Suna Kan Avusturalya hariç bütün kıtalara gitse de Ankara’da yaşamaktan vazgeçmedi. Ankara’dan ayrılamadığını söyleyen Kan, “İstanbul’daki arkadaşlarım ‘Ya ne var Ankara’da?’ diyorlar ama ben Ankara’yı çok severim” dedi. Ankara’nın büyüsü olduğunu düşünan Kan, Başkent’in hangi yönünü sevdiği sorusunu sosyal ilişkileriyle açıkladı. Kan soruya, “Kendi mahallemi severim. Bakkalımla, kasapla konuşurum. Sokakta kime rastlasam ahbaplık ederim. Ayağımın Türkiye topraklarında olmasını seviyorum. Gittiğim her yerde kendimi iyi hissettim ama memleketimde olmayı tercih ettim” yanıtını verdi.
“Türkiye’de dinleyicilerin müziğe ilgisi her zaman çok iyiydi”
Klasik müzikten başka bir müzik türü ile çalışmayı düşünür müydü sorusuna, “Olanaksızdı” yanıtını veren Kan, Türkiye’de dinleyicilerin müziğe ilgisini ise, “Her zaman çok iyiydi” şeklinde açıkladı. Müziğe ilginin hala iyi olduğunu belirtse de Kan dönem farkından yaşanan değişikliklerle kimi zaman müziğe ve müzisyene ilginin yetersiz kaldığını da şu sözlerle belirtti:
“Türkiye o zamandan bu zamana çok değişti, çok büyüdü ve kalabalıklaştı, şimdi yeterli olmayabilir. Bizim konserlerimiz İdil’in (Biret) konserleri birkaç arkadaşımızın konserleri hep doluyordu ama o marifet değil; mühim olan tam bir ilginin sağlanması. Pop müziğin dinlendiği gibi olmalı.” İnsanların müzikteki gelişmelere ayak uydurması ve uyum sağlaması gerektiğine de değinen Suna Kan şöyle konuştu: “İlla bizim müziği dinlesinler çok sesli müziği dinlesinler, demiyorum ama kitle daha büyük olabilir. İnsanı alışkan olmadığı bir şeye alıştırmak kolay değil. Benim tek sesliliğe düşmanlığım yok. Devir bu devir. Çağımıza göre yaşıyoruz. Dünyanın gidişine ayak uydurmalıyız. Sevmeseniz bile dünyaya ayak uydurabilmek adına dinleyebilirsiniz.” Suna Kan dönemin sanat politikasıyla ilgili soruya ise, “Hiç yok maalesef” yanıtını verdi.

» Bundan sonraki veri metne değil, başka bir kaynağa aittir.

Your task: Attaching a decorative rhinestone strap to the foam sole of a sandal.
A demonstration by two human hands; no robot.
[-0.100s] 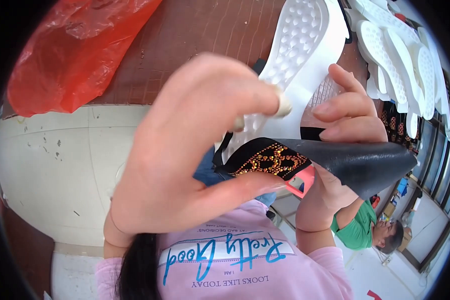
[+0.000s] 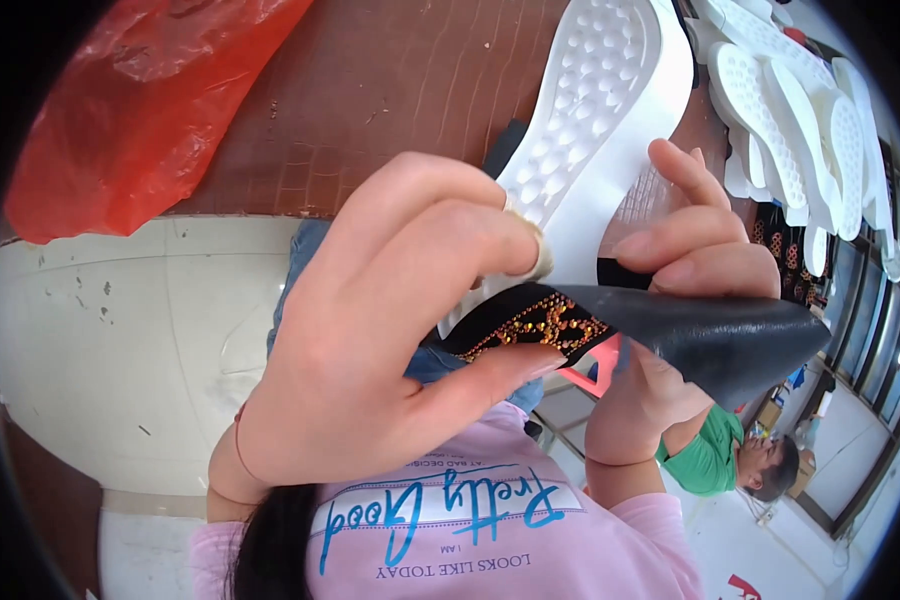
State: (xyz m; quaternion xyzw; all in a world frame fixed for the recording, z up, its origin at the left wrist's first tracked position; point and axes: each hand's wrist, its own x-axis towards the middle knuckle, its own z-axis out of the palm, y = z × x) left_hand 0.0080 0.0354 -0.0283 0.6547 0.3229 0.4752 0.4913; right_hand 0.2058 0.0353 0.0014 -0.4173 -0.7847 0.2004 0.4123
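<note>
My left hand [image 2: 370, 310] pinches a black strap [image 2: 540, 318] set with orange-gold rhinestones, its thumb on the decorated face and its fingers curled behind. A beige cover sits on one of its fingertips. The strap lies against a smooth, dark grey, pointed shoe-shaped piece [image 2: 725, 335], whose tip points right. My right hand [image 2: 705, 235] grips this piece from its far side, fingers bent along the upper edge and the thumb side partly hidden beneath it. Just beyond both hands lies a white sole [image 2: 605, 90] with a dimpled surface, its near end hidden by my left hand.
A red plastic bag [image 2: 140, 110] lies on the brown table [image 2: 370, 90] at the far left. Several white soles [image 2: 800, 130] are heaped at the far right, near more rhinestone straps [image 2: 785, 245]. A person in a green top [image 2: 705, 455] is at the lower right.
My left fingers have curled down closer to the strap, nearer the thumb. My right hand keeps its grip on the dark piece. The whole view has shifted slightly.
</note>
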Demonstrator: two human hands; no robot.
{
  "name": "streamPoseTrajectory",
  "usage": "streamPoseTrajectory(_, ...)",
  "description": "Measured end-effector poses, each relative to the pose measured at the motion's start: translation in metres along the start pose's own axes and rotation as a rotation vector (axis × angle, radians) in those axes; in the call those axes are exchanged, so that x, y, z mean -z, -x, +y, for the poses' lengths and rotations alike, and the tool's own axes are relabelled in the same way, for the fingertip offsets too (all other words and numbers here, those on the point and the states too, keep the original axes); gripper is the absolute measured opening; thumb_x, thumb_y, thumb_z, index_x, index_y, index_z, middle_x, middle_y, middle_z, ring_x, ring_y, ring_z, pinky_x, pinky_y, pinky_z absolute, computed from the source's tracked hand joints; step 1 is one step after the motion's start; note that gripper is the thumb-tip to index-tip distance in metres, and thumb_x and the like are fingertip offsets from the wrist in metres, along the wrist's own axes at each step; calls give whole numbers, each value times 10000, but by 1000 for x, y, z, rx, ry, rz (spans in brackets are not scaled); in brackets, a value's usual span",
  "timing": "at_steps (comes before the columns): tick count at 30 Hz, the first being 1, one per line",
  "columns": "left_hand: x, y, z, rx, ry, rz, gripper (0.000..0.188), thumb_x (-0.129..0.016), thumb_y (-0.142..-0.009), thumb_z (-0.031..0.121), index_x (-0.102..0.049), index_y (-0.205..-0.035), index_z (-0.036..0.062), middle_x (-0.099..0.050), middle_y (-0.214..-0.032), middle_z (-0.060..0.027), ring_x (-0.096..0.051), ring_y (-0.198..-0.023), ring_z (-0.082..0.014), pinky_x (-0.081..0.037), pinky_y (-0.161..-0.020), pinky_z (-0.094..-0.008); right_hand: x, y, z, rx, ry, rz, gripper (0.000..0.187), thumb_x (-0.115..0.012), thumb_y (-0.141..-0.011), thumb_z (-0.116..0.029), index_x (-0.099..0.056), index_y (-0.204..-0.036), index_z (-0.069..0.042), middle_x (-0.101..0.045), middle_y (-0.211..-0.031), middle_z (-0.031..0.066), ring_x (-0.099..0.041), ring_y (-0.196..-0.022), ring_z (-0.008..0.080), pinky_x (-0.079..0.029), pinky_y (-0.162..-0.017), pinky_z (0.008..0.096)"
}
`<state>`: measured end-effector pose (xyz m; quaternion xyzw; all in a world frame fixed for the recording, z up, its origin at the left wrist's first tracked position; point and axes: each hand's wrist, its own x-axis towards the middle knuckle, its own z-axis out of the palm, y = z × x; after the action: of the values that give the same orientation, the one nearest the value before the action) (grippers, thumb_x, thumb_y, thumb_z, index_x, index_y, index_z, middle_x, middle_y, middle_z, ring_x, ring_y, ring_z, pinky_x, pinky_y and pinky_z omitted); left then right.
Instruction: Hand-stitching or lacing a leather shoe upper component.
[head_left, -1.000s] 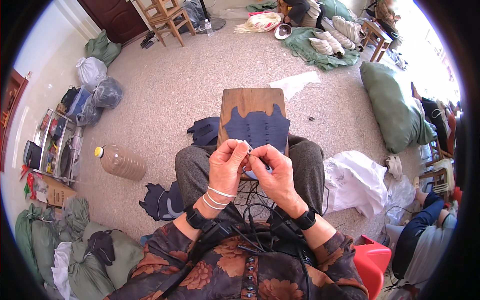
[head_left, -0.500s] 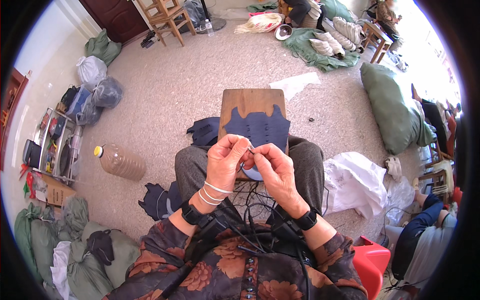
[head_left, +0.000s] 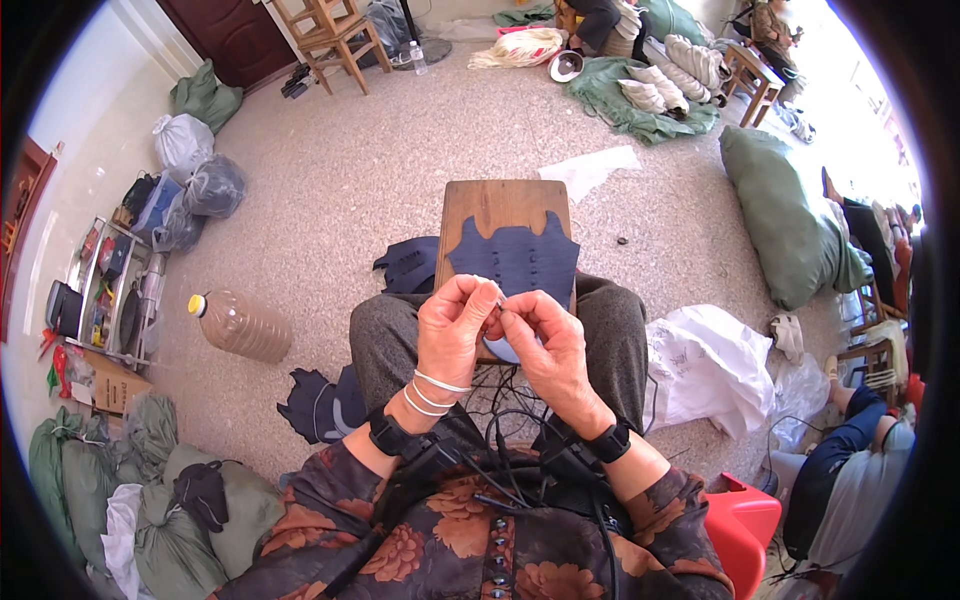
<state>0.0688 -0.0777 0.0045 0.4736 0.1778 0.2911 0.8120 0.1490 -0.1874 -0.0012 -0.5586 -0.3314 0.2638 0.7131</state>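
My left hand (head_left: 452,330) and my right hand (head_left: 545,345) meet in front of me, fingertips pinched together. Between them is something small and dark, too tiny to name. Just beyond the fingers, a dark navy cut piece of material (head_left: 515,255) lies flat on a wooden stool (head_left: 490,203), with rows of small marks or slits on it. Part of a pale blue round thing (head_left: 500,349) shows beneath my hands. More navy pieces (head_left: 408,264) lie left of the stool, and another navy piece (head_left: 318,405) rests on the floor by my left leg.
A large yellow-capped bottle (head_left: 242,325) stands to the left. White cloth (head_left: 705,365) lies on the right, near a red plastic stool (head_left: 742,535). Black cables (head_left: 505,425) hang between my wrists. Green sacks (head_left: 785,220) are at both sides, and other people sit at the far right.
Both hands have shifted very slightly, with the fingertips still pinched together. The navy piece on the stool stays in place.
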Motion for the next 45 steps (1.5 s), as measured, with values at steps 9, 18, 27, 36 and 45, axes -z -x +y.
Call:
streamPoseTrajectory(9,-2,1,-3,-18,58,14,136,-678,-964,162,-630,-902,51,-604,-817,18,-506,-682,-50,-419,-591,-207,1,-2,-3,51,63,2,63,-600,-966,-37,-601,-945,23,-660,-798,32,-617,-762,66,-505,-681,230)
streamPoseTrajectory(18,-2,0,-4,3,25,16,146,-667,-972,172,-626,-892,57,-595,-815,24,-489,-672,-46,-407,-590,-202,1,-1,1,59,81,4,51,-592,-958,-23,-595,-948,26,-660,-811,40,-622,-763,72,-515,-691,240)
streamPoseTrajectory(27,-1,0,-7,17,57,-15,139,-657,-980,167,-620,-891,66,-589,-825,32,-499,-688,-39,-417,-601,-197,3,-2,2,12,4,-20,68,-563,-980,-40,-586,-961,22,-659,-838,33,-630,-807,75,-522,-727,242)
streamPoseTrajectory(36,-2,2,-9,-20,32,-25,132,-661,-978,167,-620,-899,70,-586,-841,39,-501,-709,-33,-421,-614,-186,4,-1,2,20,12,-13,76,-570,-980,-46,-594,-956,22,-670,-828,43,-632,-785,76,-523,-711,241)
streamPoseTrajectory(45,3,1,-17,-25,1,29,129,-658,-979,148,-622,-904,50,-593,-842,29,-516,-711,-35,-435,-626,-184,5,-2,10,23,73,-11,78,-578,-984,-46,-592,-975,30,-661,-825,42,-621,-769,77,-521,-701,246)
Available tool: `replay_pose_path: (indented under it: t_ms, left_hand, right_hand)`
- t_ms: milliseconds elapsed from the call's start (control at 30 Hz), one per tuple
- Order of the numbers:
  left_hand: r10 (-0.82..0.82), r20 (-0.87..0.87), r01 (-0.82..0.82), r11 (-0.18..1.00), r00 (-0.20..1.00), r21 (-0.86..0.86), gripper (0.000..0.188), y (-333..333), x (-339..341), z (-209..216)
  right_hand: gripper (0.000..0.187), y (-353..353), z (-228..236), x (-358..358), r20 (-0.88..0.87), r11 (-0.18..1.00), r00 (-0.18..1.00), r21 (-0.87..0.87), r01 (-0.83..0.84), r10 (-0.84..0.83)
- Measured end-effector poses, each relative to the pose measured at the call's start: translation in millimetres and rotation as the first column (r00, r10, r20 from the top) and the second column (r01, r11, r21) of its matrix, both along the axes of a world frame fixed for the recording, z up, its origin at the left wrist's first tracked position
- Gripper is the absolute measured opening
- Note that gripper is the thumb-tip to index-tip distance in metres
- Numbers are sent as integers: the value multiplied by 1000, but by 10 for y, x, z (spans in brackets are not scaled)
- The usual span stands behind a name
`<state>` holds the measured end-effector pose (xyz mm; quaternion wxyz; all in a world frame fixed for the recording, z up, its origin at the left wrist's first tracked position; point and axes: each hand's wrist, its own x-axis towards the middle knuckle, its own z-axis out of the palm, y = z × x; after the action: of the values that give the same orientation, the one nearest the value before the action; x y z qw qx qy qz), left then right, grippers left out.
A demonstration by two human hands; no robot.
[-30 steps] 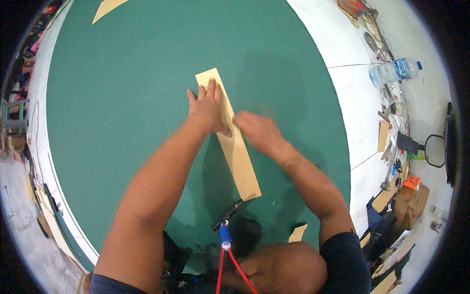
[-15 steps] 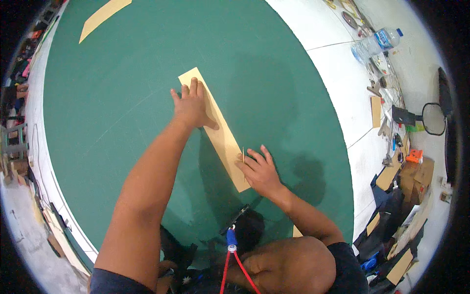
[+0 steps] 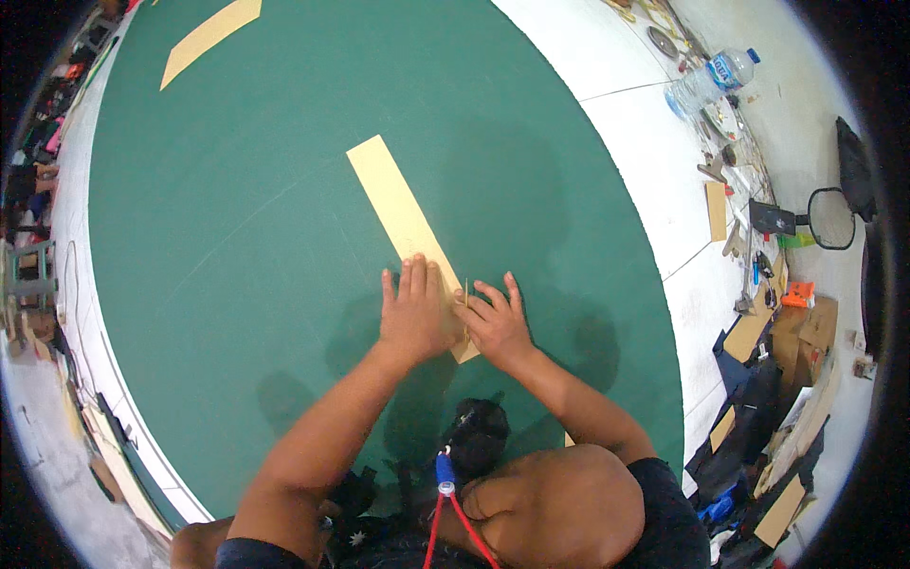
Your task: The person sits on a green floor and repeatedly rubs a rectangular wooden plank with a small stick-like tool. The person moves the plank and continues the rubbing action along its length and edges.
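Observation:
A long tan cardboard strip lies slantwise on a green cloth-like sheet. My left hand rests flat on the near part of the strip, its fingers stretched out toward the far end. Beside it, at the strip's right edge, my right hand pinches a thin tan piece between thumb and finger, with its other fingers spread. That piece stands almost edge-on, so its full shape is hidden.
Another tan strip lies at the far left of the sheet. White floor tiles border it on the right. Along the wall are a water bottle, a round mirror, an orange packet, cardboard scraps and tools.
My left hand has slid along the strip from its far end toward me, stopping beside my right hand. My right hand stays in nearly the same place, still pinching the thin piece.

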<state>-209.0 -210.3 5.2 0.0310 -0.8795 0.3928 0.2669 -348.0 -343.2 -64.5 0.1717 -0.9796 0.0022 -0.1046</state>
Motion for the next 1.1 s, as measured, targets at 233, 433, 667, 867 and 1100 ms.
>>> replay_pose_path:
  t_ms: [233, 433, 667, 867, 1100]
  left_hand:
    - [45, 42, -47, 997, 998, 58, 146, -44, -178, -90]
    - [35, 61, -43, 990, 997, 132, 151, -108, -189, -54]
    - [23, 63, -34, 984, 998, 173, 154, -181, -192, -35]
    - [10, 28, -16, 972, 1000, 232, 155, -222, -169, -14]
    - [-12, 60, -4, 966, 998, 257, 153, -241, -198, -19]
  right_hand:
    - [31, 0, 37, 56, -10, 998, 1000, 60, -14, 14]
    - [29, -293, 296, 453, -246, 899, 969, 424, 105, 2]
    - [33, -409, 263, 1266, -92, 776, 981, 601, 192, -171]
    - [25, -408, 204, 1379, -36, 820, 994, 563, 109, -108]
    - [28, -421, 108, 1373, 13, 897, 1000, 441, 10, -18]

“Ben müziği bırakmadım ama o beni bıraktı”
Suna Kan, keman çalmayı bırakmasının sebebinin yaşadığı sağlık sorunları olduğunu dile getirdi. Sağlık sorunlarının dinleyici tarafından fark edildiğini ve daha fazla fark edilmeden önce müziği bırakmayı tercih ettiğini söyleyen Kan, şöyle dedi:
“İki sene önce parmaklarımda kemikler çıkmaya başladı. Rahatsız ediyordu ama idare ettim. Diğer elime de sıçrayınca çalma güçlüğü ve kuvvet azalması oldu. Bir noktada bırakmak istedim. Tarihte çok büyük müzisyenler bir şeylerini kaybediyorlar. Çaptan düşünce bırakmakta fayda var. Çünkü iyi şeyler unutuluyor ama kötü şeyler unutulmuyor. Bir kemancı kemanın arşesini çalarken yere düşürürse bu hiç unutulmaz ama iyi konserler unutulur. Her meslekte geçerlidir ancak bizim mesleğimiz dinleyici o anda dinlediği için hata yaparsan gözden kaçmaz. O anı yaşamadan mesleği bırakmak istedim. Ben bırakmadım ama o beni bıraktı.” Kan, Kemanı bırakmanın kendisini boşluğa sürüklediğini kaydederek, “Hayatta keman çalmaktan başka bir meslek bilmiyorum. Bugünlerde eski plaklarımı dinliyorum. Öğrencilere nasıl daha kolay öğretebilirim bunu düşünüyorum” diye konuştu.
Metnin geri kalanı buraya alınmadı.